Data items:
################

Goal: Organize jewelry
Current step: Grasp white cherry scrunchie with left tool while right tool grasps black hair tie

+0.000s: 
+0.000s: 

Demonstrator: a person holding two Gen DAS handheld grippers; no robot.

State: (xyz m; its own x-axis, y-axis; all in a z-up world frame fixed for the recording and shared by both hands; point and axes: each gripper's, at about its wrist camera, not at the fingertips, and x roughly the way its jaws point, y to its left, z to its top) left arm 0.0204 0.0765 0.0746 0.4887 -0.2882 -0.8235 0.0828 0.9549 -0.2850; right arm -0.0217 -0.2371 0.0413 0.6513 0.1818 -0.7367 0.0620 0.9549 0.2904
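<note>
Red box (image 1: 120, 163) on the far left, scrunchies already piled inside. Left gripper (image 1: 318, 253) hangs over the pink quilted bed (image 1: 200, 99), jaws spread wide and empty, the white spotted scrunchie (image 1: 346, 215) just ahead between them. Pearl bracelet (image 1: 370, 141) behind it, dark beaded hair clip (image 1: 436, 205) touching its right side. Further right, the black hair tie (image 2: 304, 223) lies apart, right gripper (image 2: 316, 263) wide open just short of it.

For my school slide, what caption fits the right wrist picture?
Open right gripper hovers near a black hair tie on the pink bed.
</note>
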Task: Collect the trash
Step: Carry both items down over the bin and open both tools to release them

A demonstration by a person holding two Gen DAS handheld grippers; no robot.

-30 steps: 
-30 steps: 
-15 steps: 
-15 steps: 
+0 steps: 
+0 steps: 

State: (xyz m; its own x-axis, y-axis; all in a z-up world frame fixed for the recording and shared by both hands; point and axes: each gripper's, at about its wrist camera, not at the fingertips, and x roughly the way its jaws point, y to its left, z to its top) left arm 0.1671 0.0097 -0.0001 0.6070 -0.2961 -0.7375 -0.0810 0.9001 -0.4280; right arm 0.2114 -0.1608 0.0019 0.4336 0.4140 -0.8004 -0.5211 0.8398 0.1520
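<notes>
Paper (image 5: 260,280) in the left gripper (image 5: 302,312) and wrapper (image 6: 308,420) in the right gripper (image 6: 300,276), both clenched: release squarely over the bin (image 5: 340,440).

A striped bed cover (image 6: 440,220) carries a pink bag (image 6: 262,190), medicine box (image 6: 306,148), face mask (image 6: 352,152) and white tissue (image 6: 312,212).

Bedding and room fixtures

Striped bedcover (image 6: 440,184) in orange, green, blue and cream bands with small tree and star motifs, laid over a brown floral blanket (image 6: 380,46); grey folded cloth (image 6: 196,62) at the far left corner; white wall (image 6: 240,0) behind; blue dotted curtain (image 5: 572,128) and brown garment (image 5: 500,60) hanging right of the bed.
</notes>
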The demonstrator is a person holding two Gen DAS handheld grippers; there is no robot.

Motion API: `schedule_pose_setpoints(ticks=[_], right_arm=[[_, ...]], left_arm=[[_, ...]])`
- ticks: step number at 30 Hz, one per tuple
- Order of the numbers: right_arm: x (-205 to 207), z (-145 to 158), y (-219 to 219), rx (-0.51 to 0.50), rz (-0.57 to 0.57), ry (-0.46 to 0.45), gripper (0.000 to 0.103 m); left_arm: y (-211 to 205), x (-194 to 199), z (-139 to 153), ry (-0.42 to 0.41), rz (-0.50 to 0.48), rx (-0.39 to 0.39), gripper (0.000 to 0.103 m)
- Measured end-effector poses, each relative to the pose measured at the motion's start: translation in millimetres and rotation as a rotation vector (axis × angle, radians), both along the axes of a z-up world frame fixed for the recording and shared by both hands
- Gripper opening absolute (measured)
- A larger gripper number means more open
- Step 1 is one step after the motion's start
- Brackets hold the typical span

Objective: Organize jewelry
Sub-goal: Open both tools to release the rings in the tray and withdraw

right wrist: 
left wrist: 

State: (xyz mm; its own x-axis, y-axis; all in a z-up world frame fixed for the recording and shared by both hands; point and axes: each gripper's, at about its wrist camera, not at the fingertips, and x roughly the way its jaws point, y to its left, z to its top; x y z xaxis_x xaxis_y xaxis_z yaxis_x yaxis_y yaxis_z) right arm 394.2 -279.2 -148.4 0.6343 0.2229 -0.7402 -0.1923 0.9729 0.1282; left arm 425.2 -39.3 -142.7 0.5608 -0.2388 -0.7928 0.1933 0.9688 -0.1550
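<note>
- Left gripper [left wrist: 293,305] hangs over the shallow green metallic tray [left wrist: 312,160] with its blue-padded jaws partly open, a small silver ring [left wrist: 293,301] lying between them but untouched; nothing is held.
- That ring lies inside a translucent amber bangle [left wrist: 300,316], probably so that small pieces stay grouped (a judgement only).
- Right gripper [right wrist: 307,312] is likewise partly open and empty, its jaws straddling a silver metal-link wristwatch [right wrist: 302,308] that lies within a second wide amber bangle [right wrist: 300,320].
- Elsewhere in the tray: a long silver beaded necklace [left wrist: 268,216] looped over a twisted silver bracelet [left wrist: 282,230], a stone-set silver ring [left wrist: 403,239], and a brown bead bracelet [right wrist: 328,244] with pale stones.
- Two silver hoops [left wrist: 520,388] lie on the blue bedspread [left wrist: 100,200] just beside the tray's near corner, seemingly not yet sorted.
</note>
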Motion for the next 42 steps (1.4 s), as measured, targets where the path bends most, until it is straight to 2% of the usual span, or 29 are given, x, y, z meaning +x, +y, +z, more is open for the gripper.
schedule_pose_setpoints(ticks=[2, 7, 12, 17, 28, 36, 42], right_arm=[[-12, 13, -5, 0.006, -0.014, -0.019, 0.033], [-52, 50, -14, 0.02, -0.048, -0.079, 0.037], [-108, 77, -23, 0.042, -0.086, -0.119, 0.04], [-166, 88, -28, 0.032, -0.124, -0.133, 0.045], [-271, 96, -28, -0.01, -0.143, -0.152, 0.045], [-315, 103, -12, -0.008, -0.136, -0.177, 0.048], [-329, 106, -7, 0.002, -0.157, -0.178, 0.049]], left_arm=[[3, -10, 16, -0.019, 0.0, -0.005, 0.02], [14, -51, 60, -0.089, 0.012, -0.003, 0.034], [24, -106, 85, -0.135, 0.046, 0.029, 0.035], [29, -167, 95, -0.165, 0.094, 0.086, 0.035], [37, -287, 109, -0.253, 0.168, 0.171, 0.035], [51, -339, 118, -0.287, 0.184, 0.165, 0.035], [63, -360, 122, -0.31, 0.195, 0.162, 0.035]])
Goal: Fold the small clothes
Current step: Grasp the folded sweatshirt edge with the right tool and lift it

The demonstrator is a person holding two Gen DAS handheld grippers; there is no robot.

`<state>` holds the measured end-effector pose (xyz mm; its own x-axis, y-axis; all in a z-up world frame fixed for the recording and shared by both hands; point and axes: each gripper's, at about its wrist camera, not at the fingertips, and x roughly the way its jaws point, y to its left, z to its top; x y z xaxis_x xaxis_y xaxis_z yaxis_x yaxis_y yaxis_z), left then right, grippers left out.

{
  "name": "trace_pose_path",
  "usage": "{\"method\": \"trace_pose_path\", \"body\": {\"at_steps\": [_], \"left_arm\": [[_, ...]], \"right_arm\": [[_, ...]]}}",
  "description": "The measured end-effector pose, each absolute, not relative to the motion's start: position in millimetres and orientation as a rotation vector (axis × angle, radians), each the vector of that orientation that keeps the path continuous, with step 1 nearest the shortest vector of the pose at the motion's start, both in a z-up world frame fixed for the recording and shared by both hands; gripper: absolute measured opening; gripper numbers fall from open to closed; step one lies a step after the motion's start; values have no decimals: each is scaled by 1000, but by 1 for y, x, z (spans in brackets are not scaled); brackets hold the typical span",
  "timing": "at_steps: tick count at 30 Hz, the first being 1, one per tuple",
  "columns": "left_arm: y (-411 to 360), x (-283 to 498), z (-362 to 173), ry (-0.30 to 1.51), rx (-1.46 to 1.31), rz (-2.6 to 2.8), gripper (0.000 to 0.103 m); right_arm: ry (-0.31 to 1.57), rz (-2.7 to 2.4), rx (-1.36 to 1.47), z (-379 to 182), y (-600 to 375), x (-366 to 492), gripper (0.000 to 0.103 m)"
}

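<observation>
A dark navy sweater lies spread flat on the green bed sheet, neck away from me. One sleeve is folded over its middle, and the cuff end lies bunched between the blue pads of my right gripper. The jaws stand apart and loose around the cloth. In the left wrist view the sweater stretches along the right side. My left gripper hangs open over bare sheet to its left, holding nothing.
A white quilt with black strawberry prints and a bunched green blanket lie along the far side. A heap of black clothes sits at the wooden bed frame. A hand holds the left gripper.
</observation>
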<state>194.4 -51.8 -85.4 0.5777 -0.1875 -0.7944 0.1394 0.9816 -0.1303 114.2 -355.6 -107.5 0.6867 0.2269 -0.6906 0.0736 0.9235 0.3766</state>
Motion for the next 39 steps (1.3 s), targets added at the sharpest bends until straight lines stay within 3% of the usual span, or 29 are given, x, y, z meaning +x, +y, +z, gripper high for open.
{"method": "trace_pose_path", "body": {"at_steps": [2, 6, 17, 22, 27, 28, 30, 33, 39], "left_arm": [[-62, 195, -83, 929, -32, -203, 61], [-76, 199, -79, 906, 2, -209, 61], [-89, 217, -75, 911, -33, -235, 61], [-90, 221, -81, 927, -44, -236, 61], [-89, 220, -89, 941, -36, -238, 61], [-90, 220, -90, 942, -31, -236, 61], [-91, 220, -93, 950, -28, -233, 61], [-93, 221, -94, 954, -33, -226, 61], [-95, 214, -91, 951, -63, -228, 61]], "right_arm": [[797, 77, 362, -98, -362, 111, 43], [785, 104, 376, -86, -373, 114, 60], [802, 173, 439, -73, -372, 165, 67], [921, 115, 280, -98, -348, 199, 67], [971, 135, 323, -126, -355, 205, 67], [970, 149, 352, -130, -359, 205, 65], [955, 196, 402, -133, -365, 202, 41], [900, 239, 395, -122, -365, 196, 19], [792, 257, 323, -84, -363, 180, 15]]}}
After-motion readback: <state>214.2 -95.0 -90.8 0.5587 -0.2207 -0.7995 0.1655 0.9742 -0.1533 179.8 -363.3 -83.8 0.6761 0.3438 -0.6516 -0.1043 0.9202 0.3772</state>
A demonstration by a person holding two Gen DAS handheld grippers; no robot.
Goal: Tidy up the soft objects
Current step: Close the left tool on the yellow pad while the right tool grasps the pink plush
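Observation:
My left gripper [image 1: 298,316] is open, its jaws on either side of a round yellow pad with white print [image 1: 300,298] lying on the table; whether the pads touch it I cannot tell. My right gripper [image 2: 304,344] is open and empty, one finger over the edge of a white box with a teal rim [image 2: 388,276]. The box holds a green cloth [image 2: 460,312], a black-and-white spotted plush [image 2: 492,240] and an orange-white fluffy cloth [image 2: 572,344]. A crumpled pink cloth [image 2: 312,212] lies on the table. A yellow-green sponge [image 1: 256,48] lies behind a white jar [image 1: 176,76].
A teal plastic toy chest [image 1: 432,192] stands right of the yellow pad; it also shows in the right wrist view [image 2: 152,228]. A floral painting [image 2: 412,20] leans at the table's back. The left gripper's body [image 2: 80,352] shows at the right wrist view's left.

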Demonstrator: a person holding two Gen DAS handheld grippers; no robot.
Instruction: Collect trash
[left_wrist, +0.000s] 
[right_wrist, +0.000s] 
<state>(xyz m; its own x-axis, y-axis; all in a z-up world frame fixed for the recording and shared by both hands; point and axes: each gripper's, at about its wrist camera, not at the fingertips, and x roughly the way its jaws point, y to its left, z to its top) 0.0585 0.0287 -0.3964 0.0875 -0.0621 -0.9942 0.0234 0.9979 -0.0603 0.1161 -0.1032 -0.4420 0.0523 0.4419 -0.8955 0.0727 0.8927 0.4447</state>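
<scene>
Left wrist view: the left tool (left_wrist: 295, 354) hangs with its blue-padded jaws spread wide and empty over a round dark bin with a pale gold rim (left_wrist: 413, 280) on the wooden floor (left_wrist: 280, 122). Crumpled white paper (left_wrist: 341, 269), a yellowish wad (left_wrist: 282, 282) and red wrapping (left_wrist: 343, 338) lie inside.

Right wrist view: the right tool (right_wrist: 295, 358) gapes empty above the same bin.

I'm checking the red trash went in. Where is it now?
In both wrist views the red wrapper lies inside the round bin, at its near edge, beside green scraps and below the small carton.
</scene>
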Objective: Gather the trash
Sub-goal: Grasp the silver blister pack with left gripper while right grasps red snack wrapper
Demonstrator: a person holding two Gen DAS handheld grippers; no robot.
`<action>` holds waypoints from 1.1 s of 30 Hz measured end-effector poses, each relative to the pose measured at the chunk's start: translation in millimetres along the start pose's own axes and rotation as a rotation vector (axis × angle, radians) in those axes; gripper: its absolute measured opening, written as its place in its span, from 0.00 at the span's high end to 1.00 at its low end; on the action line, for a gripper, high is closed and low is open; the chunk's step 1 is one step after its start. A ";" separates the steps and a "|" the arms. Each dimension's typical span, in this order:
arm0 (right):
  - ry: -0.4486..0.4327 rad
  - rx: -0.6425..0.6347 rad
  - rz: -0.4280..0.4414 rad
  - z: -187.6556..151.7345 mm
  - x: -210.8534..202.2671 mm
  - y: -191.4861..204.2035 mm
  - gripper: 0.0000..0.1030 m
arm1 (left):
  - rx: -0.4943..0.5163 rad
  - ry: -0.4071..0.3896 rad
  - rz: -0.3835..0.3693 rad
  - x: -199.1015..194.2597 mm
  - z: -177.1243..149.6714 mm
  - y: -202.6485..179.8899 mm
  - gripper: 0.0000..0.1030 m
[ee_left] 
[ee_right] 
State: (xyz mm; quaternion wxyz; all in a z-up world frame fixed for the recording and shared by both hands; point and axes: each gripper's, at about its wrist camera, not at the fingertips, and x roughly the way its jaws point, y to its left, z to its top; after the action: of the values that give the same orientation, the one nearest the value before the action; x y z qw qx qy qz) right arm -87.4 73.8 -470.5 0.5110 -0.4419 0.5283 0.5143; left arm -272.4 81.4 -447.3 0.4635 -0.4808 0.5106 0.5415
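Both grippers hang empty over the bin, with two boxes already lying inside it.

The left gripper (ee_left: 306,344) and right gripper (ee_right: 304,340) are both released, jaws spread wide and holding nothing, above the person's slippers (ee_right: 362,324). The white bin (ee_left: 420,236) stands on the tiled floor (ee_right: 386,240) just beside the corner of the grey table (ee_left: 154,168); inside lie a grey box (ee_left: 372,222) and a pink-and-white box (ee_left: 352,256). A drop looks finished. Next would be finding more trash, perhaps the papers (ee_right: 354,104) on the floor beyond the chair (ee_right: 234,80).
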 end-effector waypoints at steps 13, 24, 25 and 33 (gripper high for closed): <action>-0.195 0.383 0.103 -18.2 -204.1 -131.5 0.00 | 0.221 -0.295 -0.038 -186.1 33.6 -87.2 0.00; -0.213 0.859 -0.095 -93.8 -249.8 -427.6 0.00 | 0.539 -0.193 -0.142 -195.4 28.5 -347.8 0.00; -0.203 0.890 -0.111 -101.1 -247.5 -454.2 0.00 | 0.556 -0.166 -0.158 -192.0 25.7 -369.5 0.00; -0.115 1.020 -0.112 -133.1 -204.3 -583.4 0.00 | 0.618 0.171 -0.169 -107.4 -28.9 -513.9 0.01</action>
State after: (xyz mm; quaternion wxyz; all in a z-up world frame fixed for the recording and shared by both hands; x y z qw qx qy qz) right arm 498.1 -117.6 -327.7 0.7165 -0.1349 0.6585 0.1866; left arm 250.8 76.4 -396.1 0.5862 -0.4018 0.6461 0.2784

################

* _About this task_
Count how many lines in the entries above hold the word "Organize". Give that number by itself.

* _Answer section_
2